Dermaga Lain

Rubi tetap menolak mengembalikan handuk milik Gus Fattah karena merasa bahwa itu tidaklah sopan. Mengingat, dia sudah memakai handuk tersebut untuk mengelap keringatnya. Namun, Gus Fattah kekeuh dengan pendirian dan tetap menginginkan handuknya sekarang.

"Ja-jangan, Gus! Saya ndak enak," tolak Rubi sangat pelan.

"Serahkan padaku, Rubi. Tidak mengapa. Sungguh," kekeuh putra bungsu Kyai Hambali.

"Ba-baiklah, Gus. Tapi maaf, tolong jenengan hadap sana dulu. Saya mau memakai jilbab," pinta Rubi, akhirnya mengalah karena tidak ingin berlama-lama berada pada situasi seperti sekarang.

Gus Fattah menurut dan segera berbalik badan. Rubi lalu mengenakan jilbab segi empatnya dengan cepat. Sebab, dia tidak ingin membuat putra sang kyai menunggu terlalu lama.

"Ini, Gus, handuknya. Maaf, Rubi tidak bermaksud kurang ajar. Gus Fattah sendiri yang memaksa." Rubi menyodorkan handuk tebal berwarna merah hati kepada putra bungsu sang kyai, tanpa berani menatap pemuda di hadapan.

Gus Fattah menerima handuk miliknya, masih dengan tersenyum. Senyuman yang benar-benar menambah pesona di wajahnya yang tampan dan meneduhkan. Sayang, Rubi melewatkan pemandangan yang langka tersebut.

Tentu saja pemandangan seperti itu langka karena Gus Fattah terkenal minim senyuman. Dia juga terkesan dingin jika bertemu dengan para santri putri di pesantren sang abah. Selain itu, di kalangan santri putri, Gus Fattah juga terkenal irit bicara.

"Terima kasih, Rubi," sindirnya kemudian, ketika melihat Rubi sudah membalikkan badan.

Rubi mengurungkan niat untuk melangkah lalu kembali berbalik. Gadis belia itu tersenyum malu, senyuman yang masih dapat dilihat oleh Gus Fattah meskipun gadis itu menunduk. "Terima kasih, Gus," kata Rubi dengan suaranya yang lembut.

"Apa begitu caramu berterima kasih, Rubi? Kamu tidak mau menatap orang yang telah memberimu bantuan." Gus Fattah tersenyum dikulum.

Gadis belia itu terpaksa mendongak lalu menatap pemuda yang tidak pernah berani Rubi impikan. Dahi gadis belia itu berkerut dalam, mendengar Gus Fattah sudah berbicara banyak padanya dan senantiasa mengumbar senyuman. Namun, Rubi tidak mau berpikir terlalu jauh.
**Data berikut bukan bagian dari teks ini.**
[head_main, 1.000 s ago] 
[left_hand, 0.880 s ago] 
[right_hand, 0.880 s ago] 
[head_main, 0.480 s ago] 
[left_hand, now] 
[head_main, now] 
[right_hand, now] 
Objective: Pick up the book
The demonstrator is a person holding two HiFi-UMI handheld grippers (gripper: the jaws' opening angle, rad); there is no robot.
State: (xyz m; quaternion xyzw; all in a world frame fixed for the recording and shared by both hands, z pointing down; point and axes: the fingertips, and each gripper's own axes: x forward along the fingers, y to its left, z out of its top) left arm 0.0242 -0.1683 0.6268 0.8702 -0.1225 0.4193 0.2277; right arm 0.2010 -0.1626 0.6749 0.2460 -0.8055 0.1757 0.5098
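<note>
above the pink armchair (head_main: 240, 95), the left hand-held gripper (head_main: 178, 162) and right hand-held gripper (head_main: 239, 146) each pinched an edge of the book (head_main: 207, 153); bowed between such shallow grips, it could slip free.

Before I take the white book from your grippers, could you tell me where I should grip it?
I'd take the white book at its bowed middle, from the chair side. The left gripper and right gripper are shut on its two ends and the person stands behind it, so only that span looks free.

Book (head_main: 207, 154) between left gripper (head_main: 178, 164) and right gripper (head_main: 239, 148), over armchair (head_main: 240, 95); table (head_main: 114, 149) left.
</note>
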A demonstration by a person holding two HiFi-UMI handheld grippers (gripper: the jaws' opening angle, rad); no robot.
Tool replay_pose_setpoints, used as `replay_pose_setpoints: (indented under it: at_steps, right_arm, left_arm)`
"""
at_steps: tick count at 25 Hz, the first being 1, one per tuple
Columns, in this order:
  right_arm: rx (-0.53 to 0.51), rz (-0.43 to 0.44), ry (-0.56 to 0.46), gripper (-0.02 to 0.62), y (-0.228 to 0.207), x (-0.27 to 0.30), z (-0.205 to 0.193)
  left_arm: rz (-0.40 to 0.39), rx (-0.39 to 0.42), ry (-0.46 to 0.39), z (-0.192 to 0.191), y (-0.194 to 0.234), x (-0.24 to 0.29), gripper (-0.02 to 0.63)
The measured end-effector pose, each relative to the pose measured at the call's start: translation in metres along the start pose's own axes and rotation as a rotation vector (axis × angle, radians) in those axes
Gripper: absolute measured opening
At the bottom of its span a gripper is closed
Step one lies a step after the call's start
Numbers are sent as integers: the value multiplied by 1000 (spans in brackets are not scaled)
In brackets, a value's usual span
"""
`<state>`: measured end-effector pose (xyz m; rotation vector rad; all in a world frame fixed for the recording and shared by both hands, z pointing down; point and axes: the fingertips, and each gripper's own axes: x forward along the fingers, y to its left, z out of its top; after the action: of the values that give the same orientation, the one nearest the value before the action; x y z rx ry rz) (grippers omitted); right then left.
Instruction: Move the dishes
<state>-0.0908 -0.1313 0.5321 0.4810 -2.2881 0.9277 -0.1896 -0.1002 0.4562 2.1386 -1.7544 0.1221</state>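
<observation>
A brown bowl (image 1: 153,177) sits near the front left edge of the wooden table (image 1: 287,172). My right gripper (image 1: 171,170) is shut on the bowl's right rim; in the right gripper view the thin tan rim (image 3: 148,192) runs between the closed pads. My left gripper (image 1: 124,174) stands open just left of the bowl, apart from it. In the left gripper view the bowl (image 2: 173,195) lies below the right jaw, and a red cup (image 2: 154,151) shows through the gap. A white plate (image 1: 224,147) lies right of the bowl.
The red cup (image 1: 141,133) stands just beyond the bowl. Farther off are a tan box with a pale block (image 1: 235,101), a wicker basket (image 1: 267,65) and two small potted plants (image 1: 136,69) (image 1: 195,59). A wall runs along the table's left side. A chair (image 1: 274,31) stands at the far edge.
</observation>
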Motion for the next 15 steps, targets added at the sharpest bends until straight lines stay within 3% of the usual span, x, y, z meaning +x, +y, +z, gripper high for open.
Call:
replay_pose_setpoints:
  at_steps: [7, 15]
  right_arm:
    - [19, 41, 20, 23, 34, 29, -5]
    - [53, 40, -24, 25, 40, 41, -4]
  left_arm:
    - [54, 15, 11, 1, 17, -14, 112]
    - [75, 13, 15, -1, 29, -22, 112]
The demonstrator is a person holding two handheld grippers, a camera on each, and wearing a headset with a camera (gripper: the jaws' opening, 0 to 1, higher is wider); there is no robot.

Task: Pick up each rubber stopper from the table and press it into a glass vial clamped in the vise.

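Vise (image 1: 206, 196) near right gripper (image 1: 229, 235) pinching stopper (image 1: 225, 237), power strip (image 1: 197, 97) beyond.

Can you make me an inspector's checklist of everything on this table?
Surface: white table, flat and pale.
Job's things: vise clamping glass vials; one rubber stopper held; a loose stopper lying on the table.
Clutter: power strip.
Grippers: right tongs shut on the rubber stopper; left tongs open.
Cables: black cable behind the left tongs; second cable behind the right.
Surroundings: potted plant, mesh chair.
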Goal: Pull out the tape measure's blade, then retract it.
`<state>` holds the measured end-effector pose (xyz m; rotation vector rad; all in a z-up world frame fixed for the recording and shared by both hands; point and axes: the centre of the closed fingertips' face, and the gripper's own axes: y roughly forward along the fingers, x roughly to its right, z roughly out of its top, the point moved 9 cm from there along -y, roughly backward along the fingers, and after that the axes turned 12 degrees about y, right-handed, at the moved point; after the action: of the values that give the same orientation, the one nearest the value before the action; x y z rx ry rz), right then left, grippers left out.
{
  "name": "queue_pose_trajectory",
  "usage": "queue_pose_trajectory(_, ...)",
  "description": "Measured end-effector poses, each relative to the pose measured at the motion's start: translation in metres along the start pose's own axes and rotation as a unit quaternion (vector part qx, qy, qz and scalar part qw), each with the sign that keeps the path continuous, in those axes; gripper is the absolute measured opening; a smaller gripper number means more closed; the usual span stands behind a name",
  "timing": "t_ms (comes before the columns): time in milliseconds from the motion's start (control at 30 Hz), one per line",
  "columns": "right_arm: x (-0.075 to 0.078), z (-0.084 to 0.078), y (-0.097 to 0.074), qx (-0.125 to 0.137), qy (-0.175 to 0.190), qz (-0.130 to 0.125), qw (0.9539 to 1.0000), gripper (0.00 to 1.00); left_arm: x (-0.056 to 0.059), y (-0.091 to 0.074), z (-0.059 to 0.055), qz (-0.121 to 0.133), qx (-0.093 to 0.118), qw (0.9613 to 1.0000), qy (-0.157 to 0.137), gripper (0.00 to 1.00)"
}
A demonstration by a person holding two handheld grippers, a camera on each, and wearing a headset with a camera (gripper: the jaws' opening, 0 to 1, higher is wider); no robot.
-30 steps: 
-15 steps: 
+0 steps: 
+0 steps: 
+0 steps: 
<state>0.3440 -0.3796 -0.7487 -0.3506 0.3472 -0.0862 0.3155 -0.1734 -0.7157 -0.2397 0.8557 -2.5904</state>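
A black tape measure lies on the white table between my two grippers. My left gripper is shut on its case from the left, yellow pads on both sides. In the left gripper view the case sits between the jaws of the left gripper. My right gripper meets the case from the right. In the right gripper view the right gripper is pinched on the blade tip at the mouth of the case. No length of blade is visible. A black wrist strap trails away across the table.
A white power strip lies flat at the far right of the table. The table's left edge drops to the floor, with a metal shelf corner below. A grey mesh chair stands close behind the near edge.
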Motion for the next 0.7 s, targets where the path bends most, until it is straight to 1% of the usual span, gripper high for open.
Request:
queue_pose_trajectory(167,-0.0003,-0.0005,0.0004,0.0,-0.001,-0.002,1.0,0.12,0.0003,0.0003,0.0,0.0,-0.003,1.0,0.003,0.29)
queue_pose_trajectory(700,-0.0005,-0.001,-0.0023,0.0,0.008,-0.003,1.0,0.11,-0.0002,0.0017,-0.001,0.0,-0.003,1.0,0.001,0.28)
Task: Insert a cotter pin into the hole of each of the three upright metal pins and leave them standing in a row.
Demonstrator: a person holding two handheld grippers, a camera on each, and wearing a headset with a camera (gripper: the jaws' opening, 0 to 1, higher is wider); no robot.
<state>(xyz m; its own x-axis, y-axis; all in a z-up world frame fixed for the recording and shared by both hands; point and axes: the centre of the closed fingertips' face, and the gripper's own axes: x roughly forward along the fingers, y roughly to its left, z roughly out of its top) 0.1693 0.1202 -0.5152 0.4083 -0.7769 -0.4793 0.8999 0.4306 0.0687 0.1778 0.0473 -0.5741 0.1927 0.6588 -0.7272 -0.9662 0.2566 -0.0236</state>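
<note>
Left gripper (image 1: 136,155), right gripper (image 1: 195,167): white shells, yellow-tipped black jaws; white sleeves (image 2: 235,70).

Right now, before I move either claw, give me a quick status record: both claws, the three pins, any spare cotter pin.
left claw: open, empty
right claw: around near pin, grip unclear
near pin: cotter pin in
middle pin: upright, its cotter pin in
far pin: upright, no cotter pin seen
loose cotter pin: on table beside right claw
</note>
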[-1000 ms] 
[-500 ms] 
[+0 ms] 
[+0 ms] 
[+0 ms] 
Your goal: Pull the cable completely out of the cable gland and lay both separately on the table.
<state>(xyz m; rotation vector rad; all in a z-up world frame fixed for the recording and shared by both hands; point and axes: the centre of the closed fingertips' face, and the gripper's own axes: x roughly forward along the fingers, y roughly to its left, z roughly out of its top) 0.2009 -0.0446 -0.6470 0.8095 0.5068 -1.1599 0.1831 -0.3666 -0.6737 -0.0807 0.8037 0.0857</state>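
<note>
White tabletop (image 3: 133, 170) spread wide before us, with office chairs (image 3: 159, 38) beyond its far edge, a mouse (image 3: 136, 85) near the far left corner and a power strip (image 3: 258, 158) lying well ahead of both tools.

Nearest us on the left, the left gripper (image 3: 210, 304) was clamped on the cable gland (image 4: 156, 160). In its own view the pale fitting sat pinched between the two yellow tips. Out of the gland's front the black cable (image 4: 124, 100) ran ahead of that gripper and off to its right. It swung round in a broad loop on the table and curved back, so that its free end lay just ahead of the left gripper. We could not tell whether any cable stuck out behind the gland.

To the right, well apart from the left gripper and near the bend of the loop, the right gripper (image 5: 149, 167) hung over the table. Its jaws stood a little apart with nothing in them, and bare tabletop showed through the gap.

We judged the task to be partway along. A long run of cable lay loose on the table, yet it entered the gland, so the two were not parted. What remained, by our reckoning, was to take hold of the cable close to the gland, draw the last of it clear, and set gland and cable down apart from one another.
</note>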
"Terima kasih, Gus," ulang Rubi seraya tersenyum. Senyum yang mampu membuat para pemuda, meleleh melihatnya.

"Kembali kasih, Rubi," balas Gus Fattah, masih dengan senyumannya yang memikat, membuat Rubi benar-benar terpikat.

Gadis belia itu sampai melongo, mendengar suara Gus Fattah yang menggetarkan hatinya. Serta, melihat senyuman putra sang kyai yang mampu membuat Rubi melupakan dunia dan seisinya. Cukup hanya dengan memandang Gus Fattah tersenyum seperti itu, Rubi merasa telah memiliki segalanya.

'Ya, Tuhan. Ternyata makhluk ciptaan-Mu ini benar-benar sempurna. Dia lebih tampan dari yang kubayangkan,' batin Rubi, terpukau melihat pesona Gus Fattah.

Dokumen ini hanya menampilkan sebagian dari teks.